====== Source information
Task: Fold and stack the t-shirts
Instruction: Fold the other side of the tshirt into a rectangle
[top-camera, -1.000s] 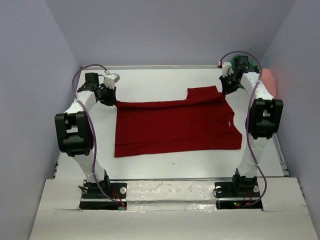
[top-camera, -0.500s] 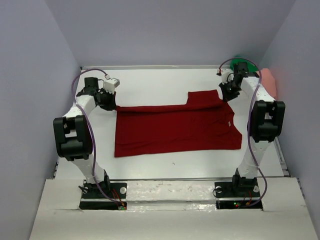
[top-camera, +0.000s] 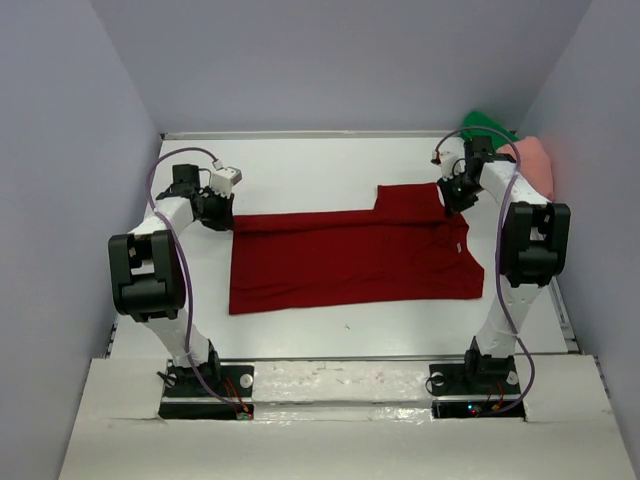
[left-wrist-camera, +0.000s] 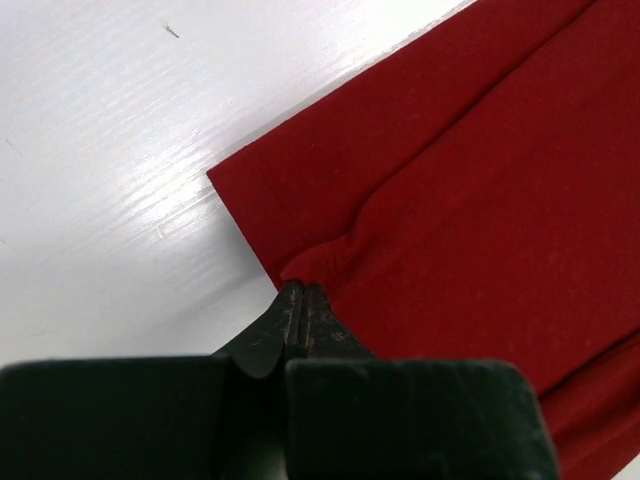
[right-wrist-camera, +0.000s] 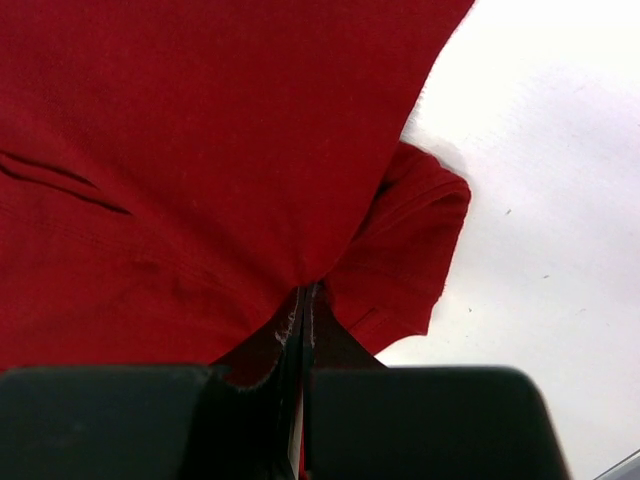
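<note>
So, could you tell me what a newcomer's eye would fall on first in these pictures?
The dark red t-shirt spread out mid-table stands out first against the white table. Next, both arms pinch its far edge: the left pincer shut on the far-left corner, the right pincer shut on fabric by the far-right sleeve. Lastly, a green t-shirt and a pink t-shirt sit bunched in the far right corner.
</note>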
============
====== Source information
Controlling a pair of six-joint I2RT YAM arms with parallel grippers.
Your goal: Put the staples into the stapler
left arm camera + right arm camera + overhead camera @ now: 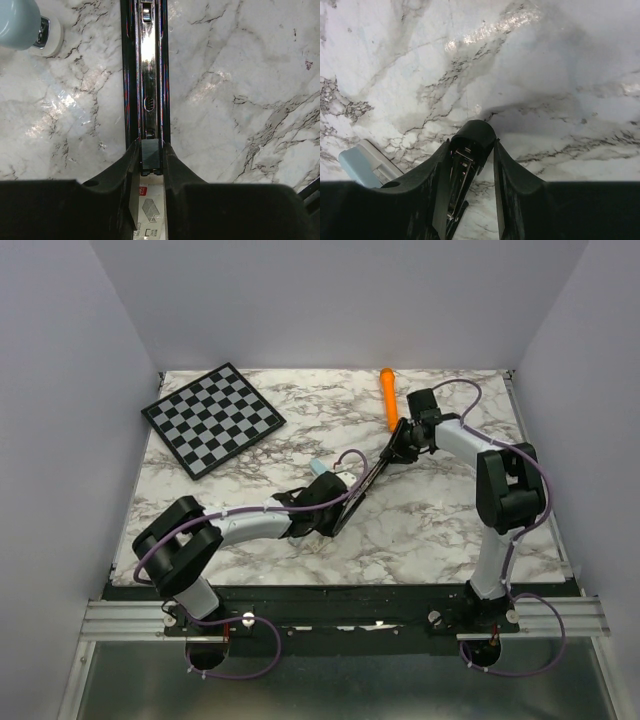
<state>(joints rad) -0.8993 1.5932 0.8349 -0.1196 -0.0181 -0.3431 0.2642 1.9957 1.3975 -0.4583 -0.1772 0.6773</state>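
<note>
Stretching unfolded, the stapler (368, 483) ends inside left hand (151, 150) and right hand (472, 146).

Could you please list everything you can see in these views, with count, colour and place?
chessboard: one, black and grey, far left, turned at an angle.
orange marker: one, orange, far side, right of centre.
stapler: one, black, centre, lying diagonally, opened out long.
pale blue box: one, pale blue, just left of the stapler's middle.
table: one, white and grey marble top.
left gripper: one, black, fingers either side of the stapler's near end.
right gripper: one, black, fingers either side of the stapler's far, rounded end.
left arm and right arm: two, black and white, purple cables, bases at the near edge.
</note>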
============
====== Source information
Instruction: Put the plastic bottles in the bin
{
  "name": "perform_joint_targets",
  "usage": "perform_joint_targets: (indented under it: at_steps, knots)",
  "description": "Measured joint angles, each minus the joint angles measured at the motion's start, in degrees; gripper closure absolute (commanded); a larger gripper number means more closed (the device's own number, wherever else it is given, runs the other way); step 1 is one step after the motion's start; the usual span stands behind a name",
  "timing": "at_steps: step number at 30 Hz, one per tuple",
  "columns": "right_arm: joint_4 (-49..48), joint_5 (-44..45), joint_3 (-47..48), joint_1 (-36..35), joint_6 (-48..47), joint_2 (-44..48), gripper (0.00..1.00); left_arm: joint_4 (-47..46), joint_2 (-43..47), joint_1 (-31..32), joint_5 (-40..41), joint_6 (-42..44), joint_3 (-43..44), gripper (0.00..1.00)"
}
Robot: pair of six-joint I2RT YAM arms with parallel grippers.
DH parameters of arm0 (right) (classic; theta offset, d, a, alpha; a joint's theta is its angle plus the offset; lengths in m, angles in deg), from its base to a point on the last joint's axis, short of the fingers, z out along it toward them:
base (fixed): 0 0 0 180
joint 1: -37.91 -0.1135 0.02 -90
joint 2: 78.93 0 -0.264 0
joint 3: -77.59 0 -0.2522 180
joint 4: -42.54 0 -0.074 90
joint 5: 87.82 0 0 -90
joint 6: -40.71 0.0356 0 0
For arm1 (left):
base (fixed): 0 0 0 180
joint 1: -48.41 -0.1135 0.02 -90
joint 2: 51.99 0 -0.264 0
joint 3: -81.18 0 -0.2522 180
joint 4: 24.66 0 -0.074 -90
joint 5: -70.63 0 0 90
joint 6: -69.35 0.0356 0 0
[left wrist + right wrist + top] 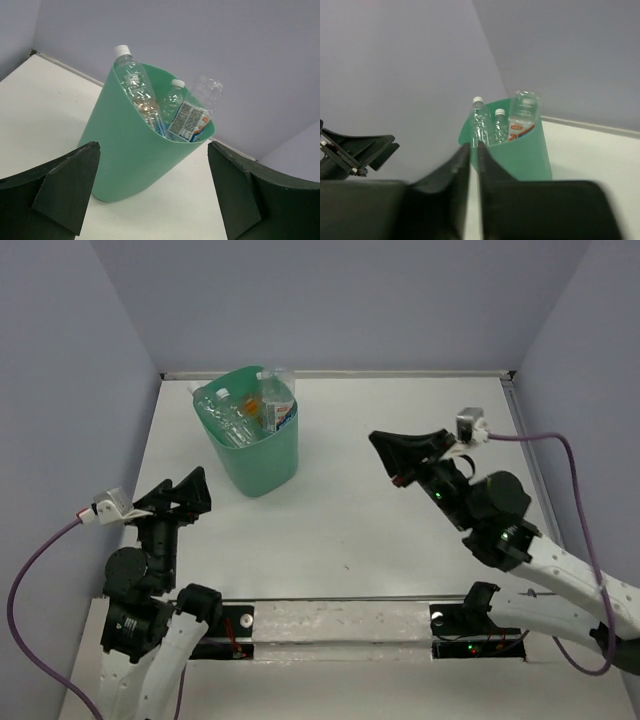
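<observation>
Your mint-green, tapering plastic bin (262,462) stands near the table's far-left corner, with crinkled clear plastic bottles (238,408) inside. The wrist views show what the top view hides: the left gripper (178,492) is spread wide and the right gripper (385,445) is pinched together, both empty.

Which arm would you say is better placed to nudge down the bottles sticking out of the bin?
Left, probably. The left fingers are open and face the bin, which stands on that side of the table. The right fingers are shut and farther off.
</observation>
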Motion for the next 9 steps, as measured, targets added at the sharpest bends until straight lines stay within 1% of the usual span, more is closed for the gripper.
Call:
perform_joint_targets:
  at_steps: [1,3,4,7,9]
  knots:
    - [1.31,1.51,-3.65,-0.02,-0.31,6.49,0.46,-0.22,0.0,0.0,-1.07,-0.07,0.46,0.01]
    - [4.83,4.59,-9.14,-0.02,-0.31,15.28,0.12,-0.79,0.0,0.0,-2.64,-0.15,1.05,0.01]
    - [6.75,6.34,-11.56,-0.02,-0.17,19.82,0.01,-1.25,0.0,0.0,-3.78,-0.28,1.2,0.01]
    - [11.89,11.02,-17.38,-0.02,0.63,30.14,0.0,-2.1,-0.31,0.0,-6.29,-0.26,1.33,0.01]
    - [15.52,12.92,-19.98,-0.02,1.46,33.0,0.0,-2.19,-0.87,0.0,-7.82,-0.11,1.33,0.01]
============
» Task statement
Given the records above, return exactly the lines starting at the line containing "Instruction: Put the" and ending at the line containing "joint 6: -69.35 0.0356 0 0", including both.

» Written answer
Instruction: Put the plastic bottles in the bin
{
  "name": "perform_joint_targets",
  "usage": "perform_joint_targets: (indented under it: at_steps, knots)",
  "description": "Measured joint angles, each minus the joint angles measured at the motion's start, in degrees; gripper closure absolute (commanded); a larger gripper number means more closed (the device's own number, wherever else it is given, runs the other way); step 1 is one step after the motion's start; the usual span stands behind a name",
  "timing": "at_steps: step number at 30 Hz, one per tuple",
  "columns": "right_arm: joint_4 (-49..48), joint_5 (-44..45), joint_3 (-47..48), joint_1 (-36..35), joint_6 (-48..47), joint_2 (-44..48), gripper (0.00..1.00); left_arm: joint_4 (-47..46), joint_2 (-43..47), joint_1 (-31..32), joint_5 (-40..41), joint_6 (-42..44), joint_3 (-43..44), gripper (0.00..1.00)"
}
Robot: pair of six-joint I2RT YAM arms with parallel grippers.
DH parameters of arm0 (right) (classic; theta offset, d, a, alpha; a joint's theta is its angle plus the offset; lengths in m, angles in deg), from its base to a point on the last joint's axis, short of the fingers, z out along it toward them:
base (fixed): 0 0 0 180
joint 1: -37.91 -0.1135 0.02 -90
joint 2: 78.93 0 -0.264 0
joint 3: -77.59 0 -0.2522 180
joint 4: -42.54 0 -0.074 90
joint 5: 87.82 0 0 -90
joint 6: -40.71 0.0356 0 0
For arm1 (left):
base (fixed): 0 0 0 180
joint 1: -48.41 -0.1135 0.02 -90
joint 2: 51.99 0 -0.264 0
joint 3: -81.18 0 -0.2522 180
joint 4: 24.66 0 -0.074 -90
joint 5: -70.63 0 0 90
joint 6: -69.35 0.0356 0 0

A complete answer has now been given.